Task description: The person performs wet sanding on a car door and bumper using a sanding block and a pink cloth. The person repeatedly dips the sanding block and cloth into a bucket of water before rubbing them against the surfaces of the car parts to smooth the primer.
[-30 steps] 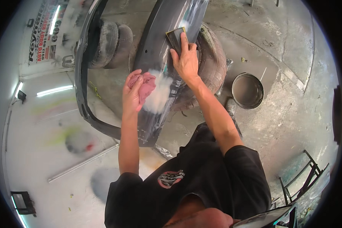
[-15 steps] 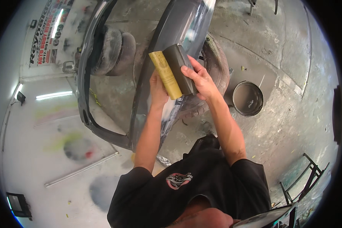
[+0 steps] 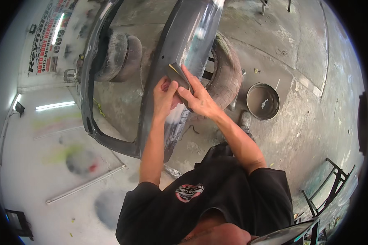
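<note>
A folded sheet of sandpaper [image 3: 178, 74], dark grey with a yellowish edge showing, is held between my two hands over a car door [image 3: 183, 28]. My left hand [image 3: 164, 97] is closed on its near left side, thumb on top and fingers curled. My right hand [image 3: 199, 99] grips the right side, index finger stretched along the edge and thumb pressed near the left thumb. Part of the sheet is hidden under my fingers. Dark grey with pale, glossy patches, the door lies beneath both hands.
A large tyre [image 3: 230, 75] supports the door on the right; more tyres [image 3: 114, 57] are seen through its window frame [image 3: 87, 81]. A round dark basin [image 3: 263, 101] of liquid sits on the concrete floor at right. A black metal stand [image 3: 329, 183] is at far right.
The sandpaper, earlier spread with a curled yellow part and a dark part, is now folded to a smaller piece. Both hands have come closer together.
</note>
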`<act>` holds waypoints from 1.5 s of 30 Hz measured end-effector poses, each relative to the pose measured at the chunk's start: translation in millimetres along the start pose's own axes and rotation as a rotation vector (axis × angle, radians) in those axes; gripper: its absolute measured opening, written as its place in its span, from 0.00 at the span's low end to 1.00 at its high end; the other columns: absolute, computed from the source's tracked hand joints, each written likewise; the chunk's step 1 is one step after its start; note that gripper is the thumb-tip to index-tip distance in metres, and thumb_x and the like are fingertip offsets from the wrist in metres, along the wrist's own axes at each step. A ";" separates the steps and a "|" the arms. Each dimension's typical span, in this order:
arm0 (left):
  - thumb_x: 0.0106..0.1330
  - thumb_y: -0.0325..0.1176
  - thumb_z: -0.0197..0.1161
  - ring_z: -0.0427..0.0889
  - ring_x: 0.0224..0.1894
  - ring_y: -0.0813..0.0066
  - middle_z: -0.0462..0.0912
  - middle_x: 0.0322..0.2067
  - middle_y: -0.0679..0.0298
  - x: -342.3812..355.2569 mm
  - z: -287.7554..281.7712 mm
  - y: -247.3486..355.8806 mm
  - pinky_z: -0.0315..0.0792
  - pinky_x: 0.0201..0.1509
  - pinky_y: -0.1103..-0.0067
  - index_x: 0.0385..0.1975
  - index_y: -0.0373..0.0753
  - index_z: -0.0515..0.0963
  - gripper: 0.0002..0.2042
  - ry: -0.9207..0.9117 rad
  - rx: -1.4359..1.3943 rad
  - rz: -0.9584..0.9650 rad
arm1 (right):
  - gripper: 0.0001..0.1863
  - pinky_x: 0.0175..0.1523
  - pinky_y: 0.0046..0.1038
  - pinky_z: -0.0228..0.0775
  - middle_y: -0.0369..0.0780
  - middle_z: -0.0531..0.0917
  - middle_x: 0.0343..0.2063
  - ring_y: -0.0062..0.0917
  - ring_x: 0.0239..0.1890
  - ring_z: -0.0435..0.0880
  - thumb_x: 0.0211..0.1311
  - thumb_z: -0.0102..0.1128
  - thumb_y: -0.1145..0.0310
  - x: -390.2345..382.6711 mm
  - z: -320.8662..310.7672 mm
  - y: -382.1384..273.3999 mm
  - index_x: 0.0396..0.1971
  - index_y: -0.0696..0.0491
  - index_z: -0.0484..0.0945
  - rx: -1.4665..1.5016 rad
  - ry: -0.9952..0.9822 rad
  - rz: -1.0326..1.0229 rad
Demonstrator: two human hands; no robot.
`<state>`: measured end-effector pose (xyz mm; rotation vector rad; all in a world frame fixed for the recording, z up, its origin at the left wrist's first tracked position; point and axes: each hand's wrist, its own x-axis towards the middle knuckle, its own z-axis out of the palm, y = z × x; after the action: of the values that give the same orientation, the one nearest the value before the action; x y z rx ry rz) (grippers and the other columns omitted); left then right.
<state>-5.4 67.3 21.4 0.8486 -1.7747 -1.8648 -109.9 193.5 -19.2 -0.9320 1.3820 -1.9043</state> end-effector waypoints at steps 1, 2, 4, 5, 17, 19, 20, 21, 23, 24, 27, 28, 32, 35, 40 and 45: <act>0.68 0.36 0.74 0.82 0.41 0.81 0.85 0.41 0.63 -1.4 -5.9 0.0 0.78 0.44 0.81 0.51 0.33 0.78 0.18 -0.003 0.004 -0.007 | 0.44 0.60 0.38 0.71 0.52 0.76 0.47 0.43 0.50 0.78 0.68 0.64 0.62 -3.0 -0.9 2.4 0.79 0.53 0.53 0.030 -0.003 0.048; 0.67 0.33 0.74 0.82 0.41 0.81 0.85 0.42 0.62 -3.1 -11.8 1.0 0.78 0.45 0.81 0.50 0.33 0.78 0.17 0.060 0.092 0.043 | 0.44 0.60 0.38 0.71 0.52 0.76 0.47 0.43 0.50 0.78 0.68 0.64 0.62 -3.6 -3.2 4.0 0.79 0.53 0.53 0.034 0.001 0.053; 0.65 0.25 0.74 0.83 0.43 0.80 0.86 0.42 0.61 -1.9 -26.2 9.8 0.78 0.46 0.82 0.48 0.34 0.77 0.15 0.127 0.254 0.098 | 0.42 0.56 0.41 0.74 0.54 0.76 0.47 0.46 0.48 0.79 0.66 0.63 0.67 4.4 -10.5 8.0 0.78 0.51 0.56 -0.286 0.127 0.002; 0.65 0.25 0.74 0.83 0.43 0.80 0.86 0.42 0.61 0.2 -30.9 13.4 0.78 0.46 0.82 0.48 0.34 0.77 0.15 0.124 0.261 0.094 | 0.38 0.51 0.45 0.77 0.54 0.75 0.46 0.50 0.45 0.80 0.64 0.65 0.67 19.8 -11.8 11.3 0.75 0.50 0.63 -0.364 0.296 -0.045; 0.65 0.30 0.75 0.78 0.17 0.80 0.80 0.21 0.66 115.1 27.0 48.7 0.71 0.19 0.81 0.29 0.33 0.75 0.13 -0.038 0.936 0.529 | 0.35 0.37 0.45 0.71 0.50 0.74 0.37 0.45 0.38 0.78 0.60 0.67 0.66 35.6 38.8 84.7 0.69 0.39 0.70 -0.835 0.447 -0.312; 0.68 0.29 0.72 0.80 0.19 0.82 0.81 0.22 0.65 113.2 43.1 66.0 0.75 0.20 0.80 0.29 0.31 0.76 0.11 -0.070 0.918 0.436 | 0.34 0.38 0.46 0.72 0.50 0.76 0.39 0.46 0.41 0.79 0.61 0.67 0.66 96.5 -2.6 69.1 0.68 0.41 0.69 -0.824 0.508 -0.168; 0.67 0.27 0.72 0.82 0.20 0.78 0.80 0.23 0.62 116.9 45.9 67.6 0.77 0.20 0.79 0.28 0.31 0.76 0.11 -0.047 0.922 0.474 | 0.34 0.39 0.46 0.72 0.49 0.76 0.39 0.46 0.41 0.79 0.61 0.67 0.67 120.4 -19.1 68.5 0.69 0.43 0.69 -0.820 0.576 -0.137; 0.65 0.26 0.71 0.84 0.21 0.74 0.80 0.25 0.60 123.8 47.0 68.3 0.79 0.20 0.77 0.28 0.31 0.75 0.10 -0.017 0.922 0.519 | 0.33 0.38 0.47 0.72 0.50 0.76 0.38 0.47 0.40 0.79 0.62 0.66 0.68 134.1 -25.2 69.1 0.68 0.43 0.69 -0.853 0.633 -0.125; 0.66 0.25 0.71 0.85 0.22 0.73 0.80 0.25 0.60 131.4 34.9 63.0 0.79 0.20 0.77 0.28 0.31 0.75 0.10 -0.017 0.893 0.521 | 0.36 0.36 0.45 0.75 0.51 0.76 0.39 0.48 0.37 0.80 0.62 0.68 0.65 109.3 -7.5 74.2 0.71 0.42 0.68 -0.847 0.603 -0.122; 0.67 0.25 0.70 0.84 0.21 0.77 0.80 0.23 0.63 132.0 29.1 65.4 0.78 0.19 0.78 0.29 0.31 0.75 0.10 0.030 0.874 0.498 | 0.37 0.35 0.46 0.75 0.51 0.75 0.38 0.47 0.36 0.80 0.62 0.69 0.64 84.5 10.2 82.2 0.72 0.40 0.68 -0.876 0.524 -0.161; 0.68 0.25 0.69 0.81 0.19 0.81 0.79 0.22 0.65 123.1 -1.4 68.4 0.77 0.20 0.77 0.31 0.32 0.75 0.08 0.106 0.882 0.349 | 0.44 0.34 0.44 0.70 0.49 0.75 0.38 0.46 0.36 0.78 0.54 0.71 0.69 36.7 41.0 90.9 0.74 0.37 0.66 -0.792 0.419 -0.323; 0.68 0.25 0.70 0.80 0.20 0.81 0.79 0.23 0.65 121.0 -10.4 59.7 0.76 0.18 0.78 0.32 0.32 0.75 0.09 0.131 0.849 0.333 | 0.43 0.34 0.44 0.71 0.49 0.75 0.38 0.46 0.36 0.78 0.55 0.71 0.69 54.3 29.9 91.4 0.73 0.38 0.67 -0.844 0.473 -0.306; 0.64 0.29 0.75 0.81 0.30 0.73 0.80 0.33 0.60 101.8 -38.1 30.4 0.78 0.31 0.76 0.38 0.33 0.77 0.12 0.109 1.034 0.479 | 0.35 0.37 0.44 0.76 0.49 0.77 0.38 0.47 0.38 0.82 0.62 0.70 0.60 168.3 -55.7 86.9 0.70 0.40 0.69 -0.913 0.665 -0.216; 0.62 0.32 0.77 0.80 0.38 0.66 0.79 0.38 0.57 102.2 -55.0 3.6 0.77 0.44 0.73 0.40 0.35 0.79 0.14 0.161 1.166 0.664 | 0.36 0.44 0.45 0.77 0.49 0.78 0.40 0.47 0.42 0.81 0.62 0.71 0.59 173.6 -59.1 87.1 0.71 0.40 0.69 -0.992 0.615 -0.220; 0.67 0.32 0.72 0.82 0.34 0.67 0.80 0.35 0.57 107.4 -64.3 -9.8 0.78 0.40 0.71 0.39 0.35 0.79 0.10 0.344 1.170 0.628 | 0.35 0.37 0.46 0.73 0.49 0.75 0.37 0.48 0.39 0.79 0.62 0.69 0.65 140.2 -22.6 80.0 0.70 0.39 0.69 -0.859 0.599 -0.179; 0.73 0.33 0.67 0.80 0.29 0.81 0.82 0.30 0.65 123.7 -84.2 -30.0 0.76 0.34 0.80 0.41 0.32 0.76 0.10 0.432 0.793 0.501 | 0.43 0.34 0.42 0.70 0.47 0.74 0.36 0.43 0.35 0.78 0.57 0.70 0.67 34.2 42.6 84.4 0.75 0.36 0.65 -0.887 0.396 -0.286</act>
<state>-33.9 -75.3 -24.9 0.8563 -2.1628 -0.5860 -89.1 120.0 -84.5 -1.2290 2.5541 -1.7068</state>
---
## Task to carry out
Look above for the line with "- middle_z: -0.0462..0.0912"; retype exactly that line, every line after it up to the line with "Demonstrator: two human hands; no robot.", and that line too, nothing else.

## Response area
  - middle_z: -0.0462..0.0912
  - middle_x: 0.0322..0.2067
  - middle_y: -0.0679..0.0298
  - x: -342.3812..355.2569 mm
  - z: -287.7554..281.7712 mm
  - y: -247.3486..355.8806 mm
  - pinky_z: -0.0315..0.0792
  - pinky_x: 0.0201..0.1509
  - pinky_y: -0.1103..-0.0067
  - index_x: 0.0385..0.1975
  - index_y: -0.0373..0.0753
  - index_z: -0.0515..0.0963
  - gripper: 0.0002..0.2042
  - ry: -0.9207..0.9117 rad
  - rx: -1.4359..1.3943 rad
  - rz: -0.9584..0.9650 rad
arm1 (right):
  - gripper: 0.0001..0.1863
  - pinky_x: 0.0175..0.1523
  - pinky_y: 0.0046..0.1038
  - pinky_z: -0.0228..0.0775
  - middle_y: -0.0369..0.0780
  - middle_z: -0.0531..0.0917
  - middle_x: 0.0343..0.2063
  - ring_y: -0.0062..0.0917
  - ring_x: 0.0239..0.1890
  - ring_z: -0.0435..0.0880
  - thumb_x: 0.0211..0.1311
  - thumb_z: -0.0102..0.1128
  - thumb_y: -0.1145..0.0310
  - x: -390.2345..382.6711 mm
  - z: -320.8662..310.7672 mm
  - y: -382.1384..273.3999 mm
  - index_x: 0.0396..0.1971
  - index_y: -0.0696..0.0491
  - index_z: -0.0484..0.0945
  - rx: -1.4665..1.5016 rad
  - ry: -0.9952..0.9822 rad
  - rz: -1.0326..1.0229 rad
Demonstrator: two human hands; no robot.

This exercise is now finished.